━━━━━ Available data ━━━━━

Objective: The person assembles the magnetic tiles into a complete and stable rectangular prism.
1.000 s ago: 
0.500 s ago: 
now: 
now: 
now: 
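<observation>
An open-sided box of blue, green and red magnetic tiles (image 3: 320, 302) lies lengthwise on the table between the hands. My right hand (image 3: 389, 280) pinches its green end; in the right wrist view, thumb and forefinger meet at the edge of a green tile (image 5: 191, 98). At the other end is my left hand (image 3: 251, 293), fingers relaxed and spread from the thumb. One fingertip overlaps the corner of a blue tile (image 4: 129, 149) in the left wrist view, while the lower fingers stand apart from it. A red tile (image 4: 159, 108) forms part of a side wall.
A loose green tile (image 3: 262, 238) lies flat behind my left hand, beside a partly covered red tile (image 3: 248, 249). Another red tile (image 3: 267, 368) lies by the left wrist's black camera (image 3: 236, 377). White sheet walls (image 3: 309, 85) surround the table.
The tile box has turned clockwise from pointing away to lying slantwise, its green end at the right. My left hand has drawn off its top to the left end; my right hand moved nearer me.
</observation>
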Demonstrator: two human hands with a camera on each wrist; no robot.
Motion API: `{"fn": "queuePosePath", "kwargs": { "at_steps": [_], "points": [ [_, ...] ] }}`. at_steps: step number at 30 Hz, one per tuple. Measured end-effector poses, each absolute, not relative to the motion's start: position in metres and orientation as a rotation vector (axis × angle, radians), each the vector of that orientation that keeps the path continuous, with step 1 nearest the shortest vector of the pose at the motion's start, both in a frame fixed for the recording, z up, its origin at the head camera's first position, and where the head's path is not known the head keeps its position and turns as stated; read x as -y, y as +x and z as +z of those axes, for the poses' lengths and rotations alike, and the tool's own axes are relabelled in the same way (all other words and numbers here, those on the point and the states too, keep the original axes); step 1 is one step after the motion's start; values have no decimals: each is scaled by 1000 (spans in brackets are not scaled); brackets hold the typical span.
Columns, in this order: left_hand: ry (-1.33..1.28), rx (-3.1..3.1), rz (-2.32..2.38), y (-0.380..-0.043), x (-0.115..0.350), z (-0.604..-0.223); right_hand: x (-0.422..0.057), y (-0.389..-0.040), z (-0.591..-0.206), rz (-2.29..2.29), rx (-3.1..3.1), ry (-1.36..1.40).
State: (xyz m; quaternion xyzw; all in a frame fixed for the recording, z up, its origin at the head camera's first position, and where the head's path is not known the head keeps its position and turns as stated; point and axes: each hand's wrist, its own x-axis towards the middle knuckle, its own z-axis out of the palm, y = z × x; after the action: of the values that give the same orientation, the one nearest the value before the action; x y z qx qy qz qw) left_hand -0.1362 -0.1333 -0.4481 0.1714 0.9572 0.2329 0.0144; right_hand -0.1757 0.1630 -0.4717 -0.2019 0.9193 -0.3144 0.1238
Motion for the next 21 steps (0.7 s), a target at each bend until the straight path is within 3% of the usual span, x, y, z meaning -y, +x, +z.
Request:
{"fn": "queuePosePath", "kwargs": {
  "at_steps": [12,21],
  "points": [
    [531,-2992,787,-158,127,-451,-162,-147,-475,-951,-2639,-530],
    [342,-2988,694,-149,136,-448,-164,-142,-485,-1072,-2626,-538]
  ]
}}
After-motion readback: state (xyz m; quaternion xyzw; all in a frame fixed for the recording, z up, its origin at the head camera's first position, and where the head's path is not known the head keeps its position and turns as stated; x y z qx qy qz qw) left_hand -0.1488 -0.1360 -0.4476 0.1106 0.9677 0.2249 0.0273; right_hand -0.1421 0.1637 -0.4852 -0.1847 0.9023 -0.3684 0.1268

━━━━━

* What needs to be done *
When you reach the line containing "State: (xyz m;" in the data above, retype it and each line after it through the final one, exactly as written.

* Written response *
State: (xyz m; quaternion xyzw; all in a frame fixed for the recording, z up, its origin at the head camera's first position, and where the head's path is not known the head keeps its position and turns as stated; point and axes: each hand's wrist, its own x-axis towards the middle knuckle, its own z-axis out of the palm, y = z × x; after the action: of the values that give the same orientation, the one nearest the value before the action; x y z qx qy qz qw) left_hand -0.1362 -0.1333 -0.4481 0.1714 0.9572 0.2329 0.0144; right_hand -0.1757 0.1630 -0.4717 -0.2019 0.9193 -0.3144 0.1238
Motion for the next 21 steps (0.7 s), a target at each bend until the straight path is within 3% of the usual span, x, y, z meaning -y, +x, +z.
Request:
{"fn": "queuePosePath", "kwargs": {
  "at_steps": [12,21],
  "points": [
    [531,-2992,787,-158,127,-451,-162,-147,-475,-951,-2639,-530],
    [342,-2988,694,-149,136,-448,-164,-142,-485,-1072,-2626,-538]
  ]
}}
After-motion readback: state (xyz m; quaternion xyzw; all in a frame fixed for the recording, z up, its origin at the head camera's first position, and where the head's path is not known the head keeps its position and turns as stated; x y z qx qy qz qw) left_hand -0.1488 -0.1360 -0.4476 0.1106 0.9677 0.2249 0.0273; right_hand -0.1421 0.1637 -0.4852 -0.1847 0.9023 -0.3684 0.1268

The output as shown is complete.